Le jeune couple travaillait à Paris et venait chaque été, au mois d'août, en Bretagne. Il se posait avec leur fille pour environ un mois à Saint-Lubin, petit village situé sur la commune de Plémet.
Alice et Aristide ne possédaient pas de voiture. Aristide utilisait un vélo pour aller à son travail à Paris. Avant de partir en vacances, il confiait sa bicyclette à la SNCF. La petite famille arrivait peu après à Saint-Lubin.
C'est aussi à vélo qu'ils rendaient visite à la famille, Nicole installée solidement sur le porte-bagages du vélo paternel. Alice se servait de son vélo à demeure à Saint-Lubin.
Ils venaient chez nous, à Belle-Vue. Ils allaient aussi à la Ville Erdiot voir Yvonne, Joseph et leur fille Monique. Et sur leur lancée ils filaient jusqu'aux Maisons saluer Marie, Emile et leurs deux filles, Germaine et Simone.
Il leur arrivait de rentrer la nuit tombée.
Belle-Vue, la Ville Erdiot et les Maisons sont des villages situés sur la commune de Plessala et il fallait plus d'un coup de pédale pour les atteindre.
Devant : Annick, 3 ans ; Nicole, 4 ans et demi. Puis Yvonne, ma mère avec son tablier de travail...à la ferme ou dans les champs ; Gisèle, 18 ans,et Bernard,14 ans, le parrain de Nicole. Je tenais quelque chose dans les mains. Peut-être le cadeau du tonton et de la tata. (Photo Nicole Chapron-Le Cam).
Les deux cousines :
Nicole se souvient : "un soir il y avait eu le feu dans la forêt et nous passions aux pales du Val, il y avait des pompiers tout le long de la route.
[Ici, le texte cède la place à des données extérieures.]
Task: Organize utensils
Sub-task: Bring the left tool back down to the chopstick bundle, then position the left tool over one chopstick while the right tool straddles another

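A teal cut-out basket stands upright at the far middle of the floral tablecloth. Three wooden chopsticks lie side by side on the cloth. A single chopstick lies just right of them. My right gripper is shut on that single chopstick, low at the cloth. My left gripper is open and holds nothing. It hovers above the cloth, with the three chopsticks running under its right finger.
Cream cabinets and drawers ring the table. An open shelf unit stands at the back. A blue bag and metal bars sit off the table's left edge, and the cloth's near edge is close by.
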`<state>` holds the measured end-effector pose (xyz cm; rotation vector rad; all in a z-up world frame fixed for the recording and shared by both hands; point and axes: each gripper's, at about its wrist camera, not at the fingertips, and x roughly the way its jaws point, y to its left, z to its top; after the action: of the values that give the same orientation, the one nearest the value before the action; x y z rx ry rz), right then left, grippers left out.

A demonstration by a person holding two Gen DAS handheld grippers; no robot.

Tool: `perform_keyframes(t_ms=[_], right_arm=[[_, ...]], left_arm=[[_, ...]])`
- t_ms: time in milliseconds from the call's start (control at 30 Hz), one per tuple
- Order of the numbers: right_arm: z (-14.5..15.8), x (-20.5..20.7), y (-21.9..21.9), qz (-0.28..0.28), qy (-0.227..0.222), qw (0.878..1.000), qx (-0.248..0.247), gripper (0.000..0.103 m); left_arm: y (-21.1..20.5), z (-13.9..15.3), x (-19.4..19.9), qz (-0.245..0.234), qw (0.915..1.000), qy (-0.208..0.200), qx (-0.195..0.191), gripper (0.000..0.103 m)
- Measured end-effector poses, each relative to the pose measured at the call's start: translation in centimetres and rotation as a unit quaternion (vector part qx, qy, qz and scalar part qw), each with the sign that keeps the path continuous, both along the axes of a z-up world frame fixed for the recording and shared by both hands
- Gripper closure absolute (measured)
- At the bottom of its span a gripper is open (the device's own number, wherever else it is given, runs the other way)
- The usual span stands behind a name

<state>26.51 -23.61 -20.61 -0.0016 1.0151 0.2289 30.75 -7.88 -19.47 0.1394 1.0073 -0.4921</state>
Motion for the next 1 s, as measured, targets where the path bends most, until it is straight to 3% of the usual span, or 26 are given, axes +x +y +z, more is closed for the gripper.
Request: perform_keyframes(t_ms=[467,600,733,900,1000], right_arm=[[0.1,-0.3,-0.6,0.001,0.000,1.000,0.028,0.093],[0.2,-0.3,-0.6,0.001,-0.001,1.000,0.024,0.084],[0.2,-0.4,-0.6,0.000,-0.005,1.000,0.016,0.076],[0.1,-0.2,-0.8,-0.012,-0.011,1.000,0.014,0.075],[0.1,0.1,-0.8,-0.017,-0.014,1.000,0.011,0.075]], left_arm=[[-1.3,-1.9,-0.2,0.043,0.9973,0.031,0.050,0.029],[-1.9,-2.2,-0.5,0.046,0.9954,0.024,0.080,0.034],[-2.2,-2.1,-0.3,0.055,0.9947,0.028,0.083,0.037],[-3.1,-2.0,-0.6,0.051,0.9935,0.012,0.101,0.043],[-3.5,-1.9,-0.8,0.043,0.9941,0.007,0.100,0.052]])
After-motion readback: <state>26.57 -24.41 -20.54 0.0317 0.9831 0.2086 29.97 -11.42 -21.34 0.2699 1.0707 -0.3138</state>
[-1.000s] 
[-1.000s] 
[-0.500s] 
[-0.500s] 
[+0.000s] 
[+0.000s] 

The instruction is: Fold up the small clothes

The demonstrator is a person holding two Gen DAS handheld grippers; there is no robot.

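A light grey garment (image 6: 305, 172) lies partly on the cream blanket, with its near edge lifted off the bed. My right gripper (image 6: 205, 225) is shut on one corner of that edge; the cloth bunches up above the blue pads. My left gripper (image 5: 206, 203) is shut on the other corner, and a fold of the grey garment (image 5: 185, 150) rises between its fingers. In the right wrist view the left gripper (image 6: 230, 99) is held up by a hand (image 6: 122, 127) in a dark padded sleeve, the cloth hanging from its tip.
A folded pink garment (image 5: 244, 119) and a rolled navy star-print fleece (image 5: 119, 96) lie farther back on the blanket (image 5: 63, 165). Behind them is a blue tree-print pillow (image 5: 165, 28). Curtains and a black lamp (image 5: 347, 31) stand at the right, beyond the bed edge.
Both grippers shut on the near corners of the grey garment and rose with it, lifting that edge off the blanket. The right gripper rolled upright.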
A cette époque je devais avoir mon vélo."
Moi aussi je me rappelle du feu, fréquent, dans la forêt de Loudéac. Je le voyais de chez moi où la partie privée du couvert est à 500 mètres à vol d'oiseau.
C'était un spectacle. Et pour mieux le voir, je montais jusque la Hautière avec ma soeur et mes frères.
Le même jour, Nicole et Annick avec une éternelle déco dans les cheveux. (Photo Nicole Chapron-Le Cam). .
Je me souviens aussi, deux ans plus tard, en 1954, mes parents avaient acheté une Juvaquatre fourgonnette, gris-bleu, de marque Renault.
La petite parisienne que je soupçonnais plus délurée que moi, la petite campagnarde jamais sortie de son trou, je lui ai présenté un jour la Juva rangée au sous-sol qui faisait aussi office de garage.
Assise côté chauffeur, Nicole à la place du passager, j'ai simulé conduire la voiture, serrant le volant d'une main et passant fièrement les vitesses de l'autre.
Plus tard, Nicole me dira : "tu m'en mettais plein la vue..."
Oui, probablement. Ses parents n'avaient pas encore de voiture...
On sait, les enfants entre eux ne se font pas de cadeaux.
(La Juvaquatre a été fabriquée entre 1937 et 1960).